Era algo así como un refugio de empatía, escucha y comprensión. Fue un custodio de tiempos idos y preservaba el pasado con todo su laberinto, honrando no solo los hechos visibles y documentados, sino también las voces silenciadas, las emociones y los matices que componen el tejido completo de la experiencia humana.
Sus cuadernillos y manuscritos, desperdigados en un par de baúles de madera envejecida, poseían un valor incalculable, no solo por las palabras que contenían, sino por el alma que latía en cada trazo de grafito de su interminable lápiz.
Más que títulos, aquellos cuadernillos eran como ventanas abiertas a su alma, a su manera de comprender el mundo y a su capacidad de ver lo extraordinario en lo cotidiano.
En su original biblioteca, las generaciones venían a consultarlo, atraídas por una fuerza inexplicable, casi magnética. Los más jóvenes sintieron en él una autoridad que no necesitaba alzar la voz; los ancianos, un eco familiar, como si él fuera la voz de sus propios ancestros.
Al hablar, su voz se volvía un río de historias que nadie quería interrumpir, pues sus palabras parecían tejer hilos invisibles que conectaban los sueños y esperanzas de cada oyente. Cada anécdota suya era una semilla, un germen de conocimiento que se asentaba en la mente de sus estudiantes para florecer en momentos de necesidad.

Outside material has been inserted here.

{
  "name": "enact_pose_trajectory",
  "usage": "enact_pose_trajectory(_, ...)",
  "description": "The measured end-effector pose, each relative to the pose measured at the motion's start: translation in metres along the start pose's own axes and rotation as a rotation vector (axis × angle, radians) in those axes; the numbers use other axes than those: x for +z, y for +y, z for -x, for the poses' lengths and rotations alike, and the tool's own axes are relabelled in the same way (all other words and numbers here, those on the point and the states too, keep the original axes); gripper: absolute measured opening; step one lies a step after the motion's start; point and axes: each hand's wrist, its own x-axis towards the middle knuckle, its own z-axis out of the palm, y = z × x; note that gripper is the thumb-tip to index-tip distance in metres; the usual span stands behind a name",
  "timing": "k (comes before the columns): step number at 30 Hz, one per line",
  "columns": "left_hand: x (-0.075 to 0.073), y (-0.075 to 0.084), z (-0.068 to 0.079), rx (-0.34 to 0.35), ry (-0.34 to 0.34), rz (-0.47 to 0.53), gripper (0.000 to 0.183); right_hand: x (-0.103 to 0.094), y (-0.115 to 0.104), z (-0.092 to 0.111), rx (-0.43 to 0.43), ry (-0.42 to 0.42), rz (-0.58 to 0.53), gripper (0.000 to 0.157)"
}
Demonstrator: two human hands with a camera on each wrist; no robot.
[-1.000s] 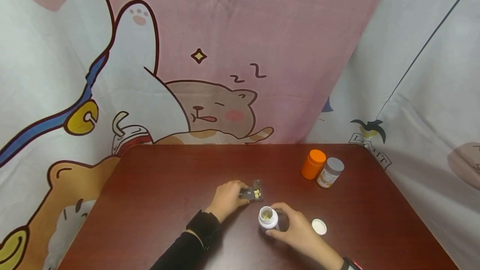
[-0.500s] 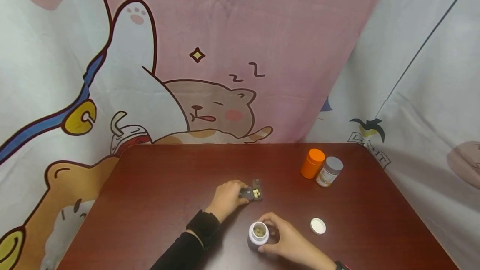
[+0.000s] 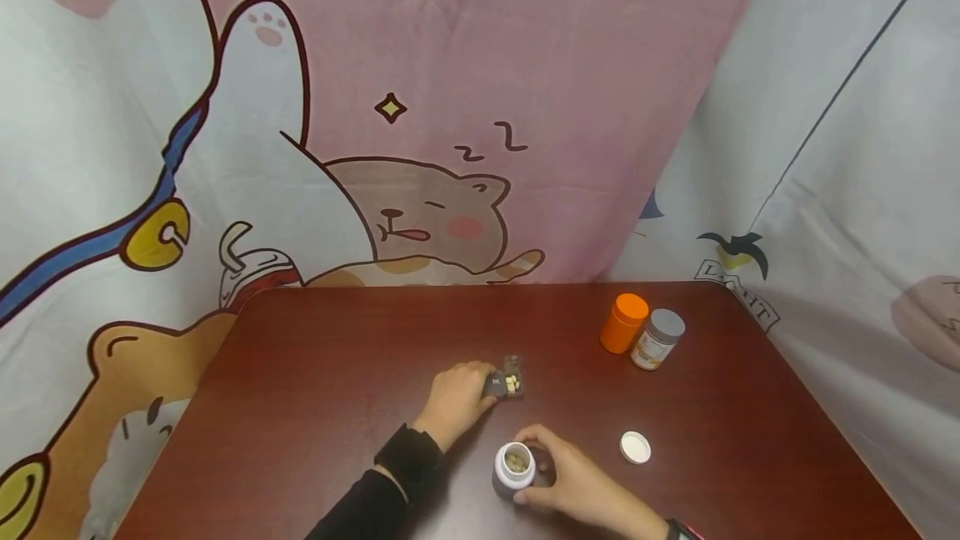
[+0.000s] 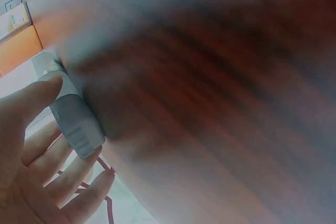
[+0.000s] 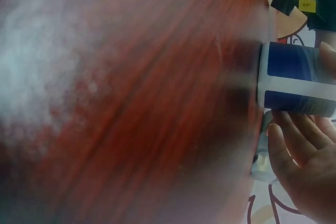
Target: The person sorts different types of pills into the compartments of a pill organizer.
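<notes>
My left hand (image 3: pixel 453 398) holds a small grey pill organizer (image 3: pixel 495 383) on the table, thumb on one side and fingers on the other in the left wrist view. Its end compartment stands with the clear lid (image 3: pixel 512 361) up, and pale yellow tablets (image 3: pixel 512 384) lie inside. Nearer the front, my right hand (image 3: pixel 573 477) grips a white pill bottle (image 3: pixel 504 482) from its right side. Uncapped and upright, the bottle shows tablets (image 3: pixel 516 462) through its mouth. A blue and white label (image 5: pixel 294 61) wraps its side in the right wrist view.
A white cap (image 3: pixel 635 447) lies on the brown table (image 3: pixel 337 357), right of my right hand. Farther back on the right stand an orange bottle (image 3: pixel 624 323) and a grey-lidded jar (image 3: pixel 657 340), side by side. A cartoon-printed cloth (image 3: pixel 585 107) hangs behind the table.
The right hand has brought the bottle left and toward the front edge, then stayed there over the last half second. My left hand has kept its hold on the pill organizer.
</notes>
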Motion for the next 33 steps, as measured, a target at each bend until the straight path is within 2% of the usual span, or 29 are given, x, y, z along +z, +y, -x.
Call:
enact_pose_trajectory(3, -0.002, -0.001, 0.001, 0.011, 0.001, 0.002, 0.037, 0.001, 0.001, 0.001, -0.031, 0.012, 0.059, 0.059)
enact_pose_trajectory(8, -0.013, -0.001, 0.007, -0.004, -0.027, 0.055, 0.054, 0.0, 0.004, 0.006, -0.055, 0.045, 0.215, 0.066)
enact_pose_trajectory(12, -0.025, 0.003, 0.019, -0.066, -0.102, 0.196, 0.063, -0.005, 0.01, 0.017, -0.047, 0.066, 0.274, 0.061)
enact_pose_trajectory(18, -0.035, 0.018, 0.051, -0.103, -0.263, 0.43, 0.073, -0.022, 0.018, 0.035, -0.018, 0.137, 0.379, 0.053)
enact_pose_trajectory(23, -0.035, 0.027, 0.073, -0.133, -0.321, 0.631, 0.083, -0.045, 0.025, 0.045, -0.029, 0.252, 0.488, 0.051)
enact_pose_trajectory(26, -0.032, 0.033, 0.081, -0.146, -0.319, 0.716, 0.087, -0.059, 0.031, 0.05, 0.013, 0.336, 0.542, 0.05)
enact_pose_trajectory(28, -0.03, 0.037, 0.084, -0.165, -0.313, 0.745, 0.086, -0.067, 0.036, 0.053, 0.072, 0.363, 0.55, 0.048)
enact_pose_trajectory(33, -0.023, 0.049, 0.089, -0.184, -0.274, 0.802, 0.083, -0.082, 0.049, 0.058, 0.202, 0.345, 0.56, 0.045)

Con Evaristo se fue el ruido de la historia de Sincé, se llevó consigo los relatos de hace tiempo, las leyendas hiladas en noches de luna llena y los secretos de una tierra que parecía hablar a través de sus manos.

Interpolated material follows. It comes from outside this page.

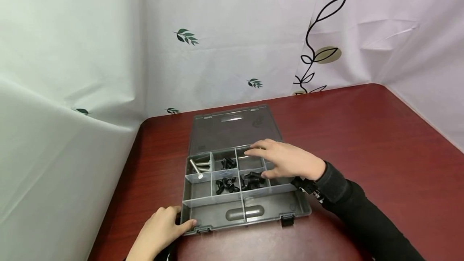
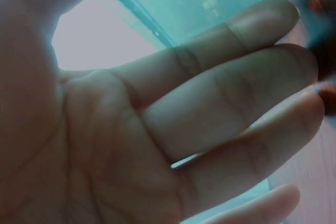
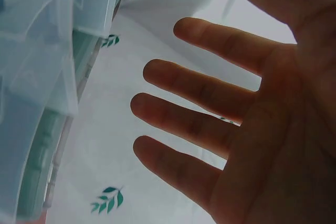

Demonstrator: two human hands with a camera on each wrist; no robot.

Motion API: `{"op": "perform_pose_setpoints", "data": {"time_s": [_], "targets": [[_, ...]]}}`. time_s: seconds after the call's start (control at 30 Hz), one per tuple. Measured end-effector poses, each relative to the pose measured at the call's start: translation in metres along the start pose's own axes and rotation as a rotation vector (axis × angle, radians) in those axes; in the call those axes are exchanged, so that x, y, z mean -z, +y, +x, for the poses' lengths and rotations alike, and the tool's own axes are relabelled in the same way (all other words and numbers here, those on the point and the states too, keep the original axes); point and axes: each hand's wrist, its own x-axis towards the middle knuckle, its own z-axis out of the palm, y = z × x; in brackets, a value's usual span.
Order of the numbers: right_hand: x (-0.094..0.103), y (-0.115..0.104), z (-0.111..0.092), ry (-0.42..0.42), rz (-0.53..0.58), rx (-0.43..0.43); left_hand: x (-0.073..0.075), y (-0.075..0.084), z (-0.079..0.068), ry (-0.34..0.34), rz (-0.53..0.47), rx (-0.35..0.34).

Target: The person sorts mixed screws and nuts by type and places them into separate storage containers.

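Grey plastic organizer box (image 1: 232, 212) sits open near my edge of the red tabletop (image 1: 362, 140). My left hand (image 1: 163, 228) steadies its front corner, fingers relaxed. My right hand (image 1: 286, 162) hovers flat over the compartments, holding nothing. Black knobs (image 1: 227, 184) and steel bolts (image 1: 198, 166) look sorted already; the front trays look bare.

Your left hand (image 1: 161, 228) lies at lower left, palm down, fingers loosely extended and close together, thumb pointing right; the left wrist view shows its palm with straight fingers (image 2: 231, 77). Your right hand (image 1: 286, 160) reaches in from the right on a black-sleeved forearm (image 1: 362, 216), palm down, fingers straight and slightly spread (image 3: 199, 87), pointing left; no grip is formed.
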Motion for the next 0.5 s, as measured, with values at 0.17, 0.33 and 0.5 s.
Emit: {"op": "perform_pose_setpoints", "data": {"time_s": [0.17,0.33,0.5], "targets": [[0.000,0.009,-0.004,0.037,-0.033,-0.011,0.009,-0.013,-0.001,-0.039,-0.054,-0.012],[0.001,0.017,-0.013,0.060,-0.028,-0.080,0.022,-0.025,-0.002,-0.018,-0.063,0.022],[0.001,0.030,-0.021,0.141,-0.051,-0.104,0.044,-0.032,0.002,0.017,-0.057,0.026]]}}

San Luis siente la ausencia de esas manos que lo contaban todo sin decir mucho, como si en su adiós se hubiera apagado un lenguaje silencioso que solo él sabía interpretar. En el frontispicio de su tumba, ahí, donde la piedra y el tiempo se encuentran, quedará tallado sin duda el epitafio que él mismo vislumbró: “Aquí está quien fue, y es lo que es”. Nada más crudo y esencial. Ni una fecha que lo ate, ni un adorno que lo emperifolle. Solo esas palabras afiladas como navaja, sin concesiones ni ornamentos, sosteniendo el peso de su vida en una frase que no necesita explicar más.